Je souhaitais aujourd’hui témoigner au lecteur d’une histoire réellement vécue qui illustre le triste sort de la lecture et particulièrement celui de la littérature classique. Elle se restreint en peau de chagrin par une société pourtant bien plus instruite que celle des générations passées.

Il faisait beau ce jour-là dans le parc, face à l’étendue d’eau qui est traversée d’une multitude de canards dans leur danse paisible. Cela faisait au moins une demi-heure que je lisais un roman à une des tables de la buvette du parc, un joli kiosque dans un endroit qui se prête merveilleusement bien à la lecture.

La dame s’assit à la table voisine, posa son café et ouvrit un livre que je devinais être un roman classique, par son format et sa charte graphique, d’un éditeur de littérature très connu. Elle sortit une marque-page de son sac et commença à lire.

Il ne s’était pas écoulé deux minutes qu’elle prit son portable.

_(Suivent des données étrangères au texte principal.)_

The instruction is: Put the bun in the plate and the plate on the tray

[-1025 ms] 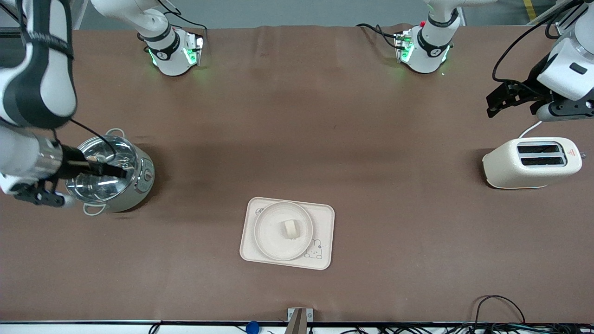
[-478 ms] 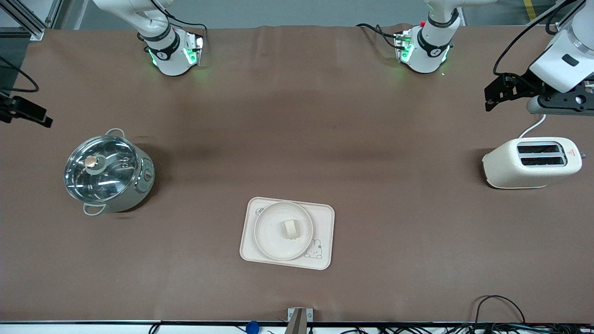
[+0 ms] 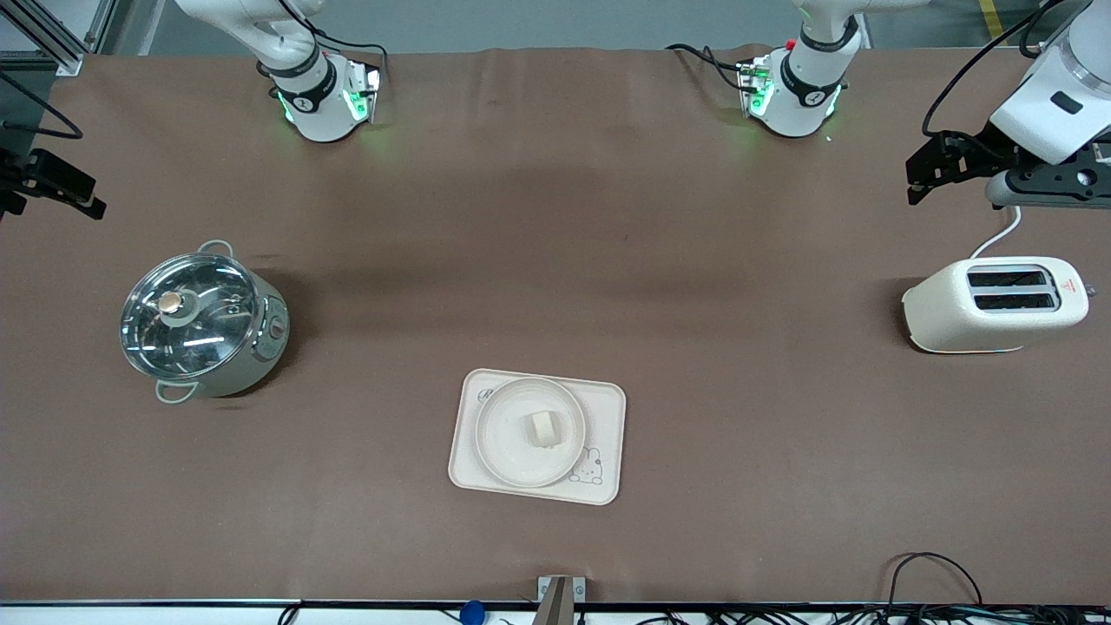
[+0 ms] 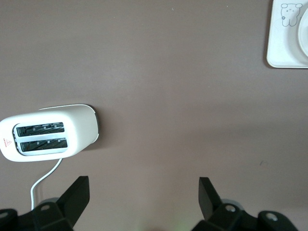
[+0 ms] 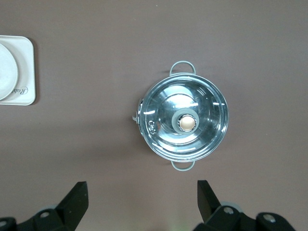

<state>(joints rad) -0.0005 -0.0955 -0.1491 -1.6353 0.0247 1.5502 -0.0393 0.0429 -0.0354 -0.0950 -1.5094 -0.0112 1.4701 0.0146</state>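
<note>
Robot lab, brown-covered table, arm bases, loose cables

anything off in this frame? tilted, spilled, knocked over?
Nothing stands out. The bun sits in the plate, and the plate lies flat on the tray. The pot has its lid on, and the toaster stands upright. Left gripper and right gripper are open, raised over the table's ends.

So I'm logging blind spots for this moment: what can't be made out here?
- Pot contents: hidden under its shiny lid, front and right wrist views.
- Toaster slots: too dark inside.
- Tray and plate: cut off by wrist views' edges.
- Bun underside: hidden.
</note>
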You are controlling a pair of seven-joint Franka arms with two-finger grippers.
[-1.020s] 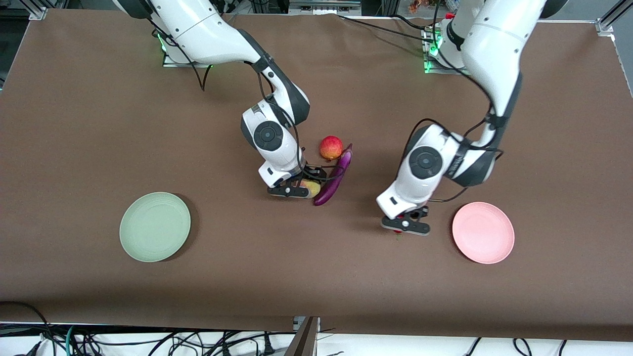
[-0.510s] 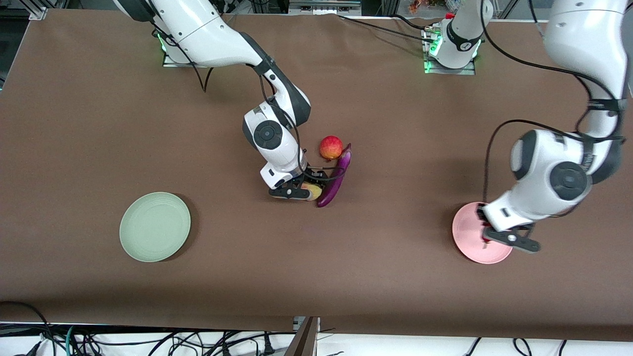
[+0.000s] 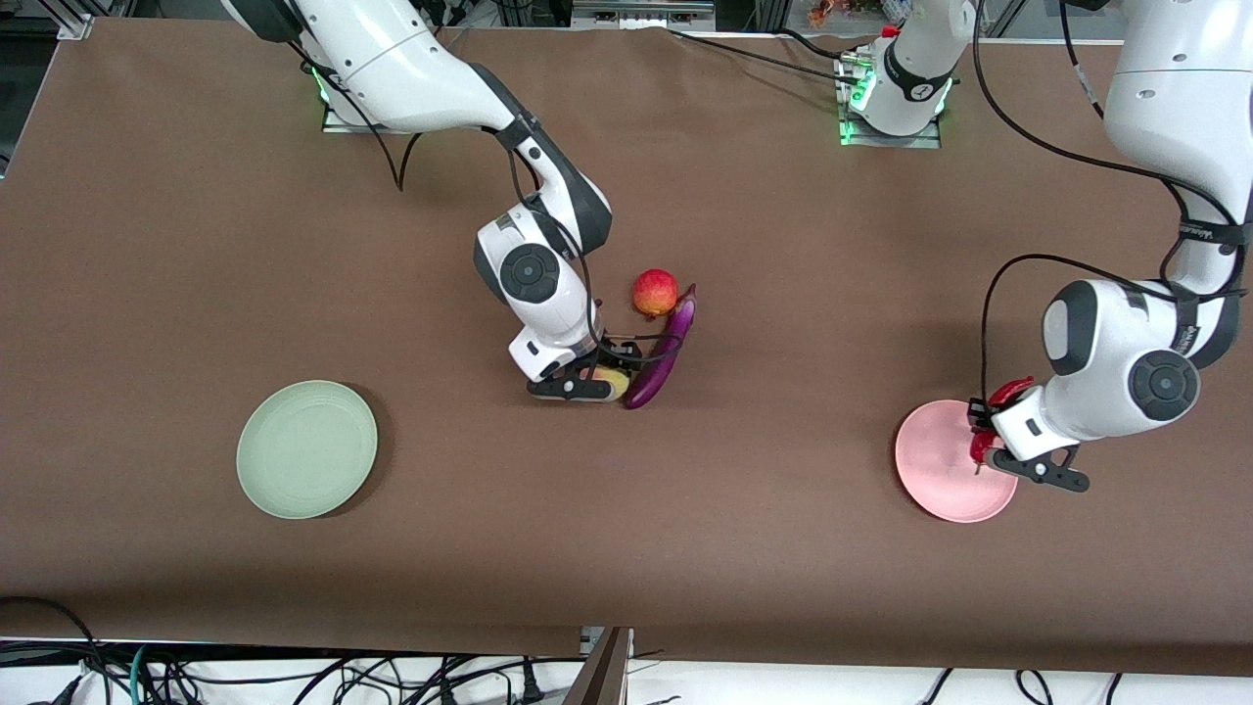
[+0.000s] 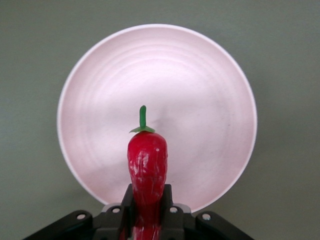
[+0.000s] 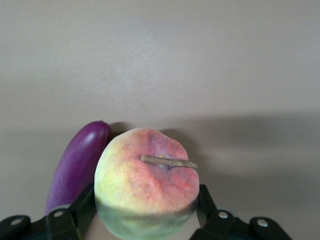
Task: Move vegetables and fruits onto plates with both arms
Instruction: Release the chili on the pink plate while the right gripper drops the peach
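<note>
Pink plate (image 3: 940, 468) bare; left gripper (image 3: 982, 452) jaws clamp chili (image 4: 147, 165) above it. Right gripper (image 3: 599, 382) jaws clamp peach (image 5: 146, 181).

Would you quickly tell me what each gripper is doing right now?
Left gripper: closed on the chili pepper, over the pink plate.
Right gripper: closed on the peach, beside the eggplant.

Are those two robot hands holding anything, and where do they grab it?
The left gripper holds the shiny red chili pepper by its lower end, over the pale pink plate. The right gripper grips the yellow-pink peach at its sides.
</note>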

Il était impossible à tout esprit, même le plus discret, d’ignorer la conversation tant la distance était courte et la voix enjouée de la dame assez sonore.

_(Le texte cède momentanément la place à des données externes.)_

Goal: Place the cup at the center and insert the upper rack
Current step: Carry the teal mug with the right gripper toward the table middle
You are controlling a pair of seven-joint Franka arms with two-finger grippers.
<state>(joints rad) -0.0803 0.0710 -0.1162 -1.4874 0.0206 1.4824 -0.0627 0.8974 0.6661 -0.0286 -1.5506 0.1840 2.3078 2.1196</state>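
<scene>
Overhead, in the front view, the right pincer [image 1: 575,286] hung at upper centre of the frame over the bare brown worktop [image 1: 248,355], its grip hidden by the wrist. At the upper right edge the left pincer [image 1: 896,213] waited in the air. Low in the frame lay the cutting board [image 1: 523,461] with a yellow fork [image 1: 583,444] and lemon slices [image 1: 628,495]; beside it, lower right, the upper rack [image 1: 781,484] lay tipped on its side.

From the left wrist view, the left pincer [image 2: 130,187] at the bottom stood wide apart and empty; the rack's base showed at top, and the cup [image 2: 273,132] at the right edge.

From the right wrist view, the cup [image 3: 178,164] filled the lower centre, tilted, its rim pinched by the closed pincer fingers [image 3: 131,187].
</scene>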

« Salut, comment vas-tu ? ». C’était comme si l’urgence d’une telle conversation s’imposait  pour un appel qui venait interrompre une lecture et oublier l’existence même du café chaud posé sur la table.

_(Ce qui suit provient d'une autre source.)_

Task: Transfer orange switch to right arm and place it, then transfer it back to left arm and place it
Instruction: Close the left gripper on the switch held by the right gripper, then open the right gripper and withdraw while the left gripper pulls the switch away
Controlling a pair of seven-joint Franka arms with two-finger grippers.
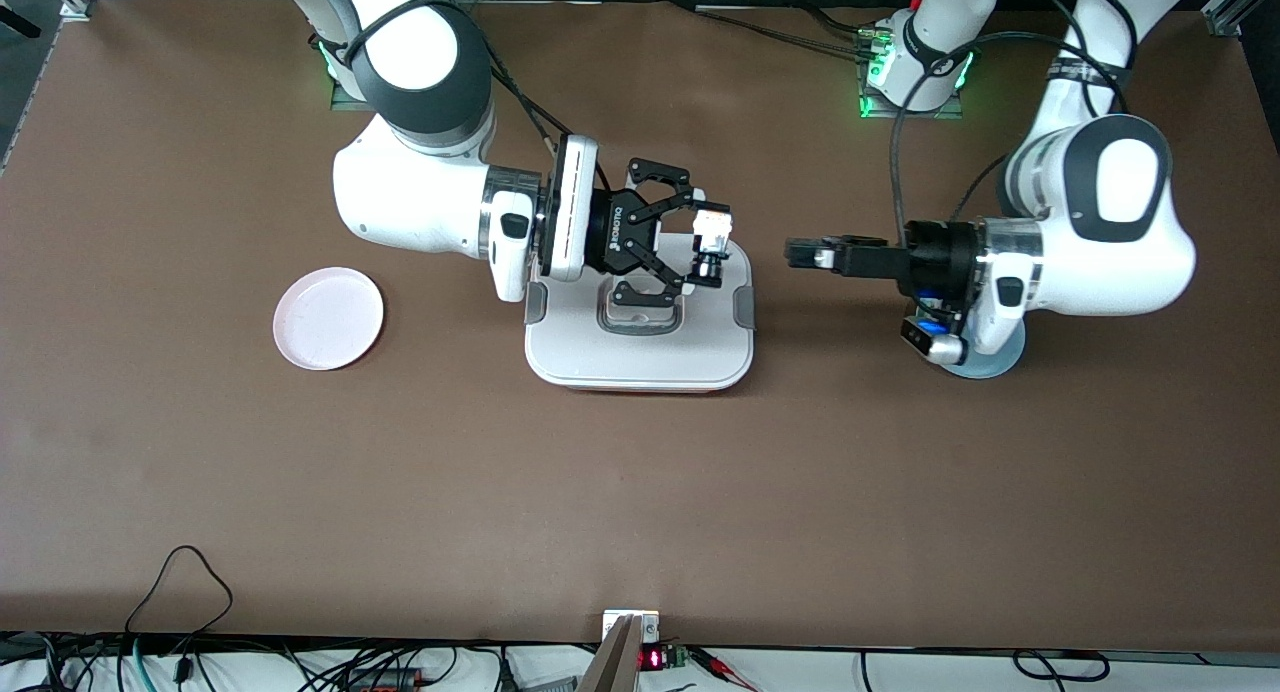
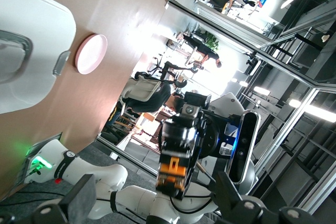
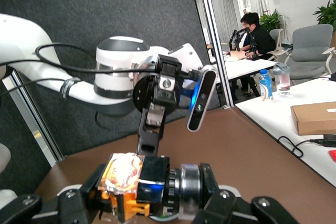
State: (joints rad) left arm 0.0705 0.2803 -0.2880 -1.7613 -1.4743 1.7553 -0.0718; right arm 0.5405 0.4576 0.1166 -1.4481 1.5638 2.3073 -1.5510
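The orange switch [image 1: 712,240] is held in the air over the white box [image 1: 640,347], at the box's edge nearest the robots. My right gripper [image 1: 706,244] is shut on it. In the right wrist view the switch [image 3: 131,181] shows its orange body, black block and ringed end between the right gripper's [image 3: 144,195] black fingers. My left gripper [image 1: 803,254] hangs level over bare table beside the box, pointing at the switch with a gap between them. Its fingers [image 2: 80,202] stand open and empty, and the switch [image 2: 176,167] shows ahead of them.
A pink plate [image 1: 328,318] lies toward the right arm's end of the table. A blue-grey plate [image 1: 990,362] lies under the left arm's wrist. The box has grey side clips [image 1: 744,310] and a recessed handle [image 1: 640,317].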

En fait, l’urgence consistait à annoncer à sa copine, l’intensité du volume permettait d’identifier la voix d’une femme, non pas son inquiétude soudaine sur son état de santé, ce qui serait surprenant qu’elle ne s’en inquiétât qu’à ce moment, mais  de parler d’elle-même et de ce qu’elle faisait.

« Tu ne peux t’imaginer où je suis. Au parc, au bord de l’eau, il fait un temps merveilleux, je prends un café et je vais lire un bon livre ». Jusque-là on devinait tout le bonheur de cette dame à lire un livre dans un merveilleux endroit et qu’elle avait l’irrésistible envie de le partager.

Puis elle se mit enfin à lire son roman lorsqu’elle reprit le téléphone comme par réflexe d’une cigarette que beaucoup de fumeurs ont ce besoin lorsque le café est sur la table et que le moment est à la décontraction.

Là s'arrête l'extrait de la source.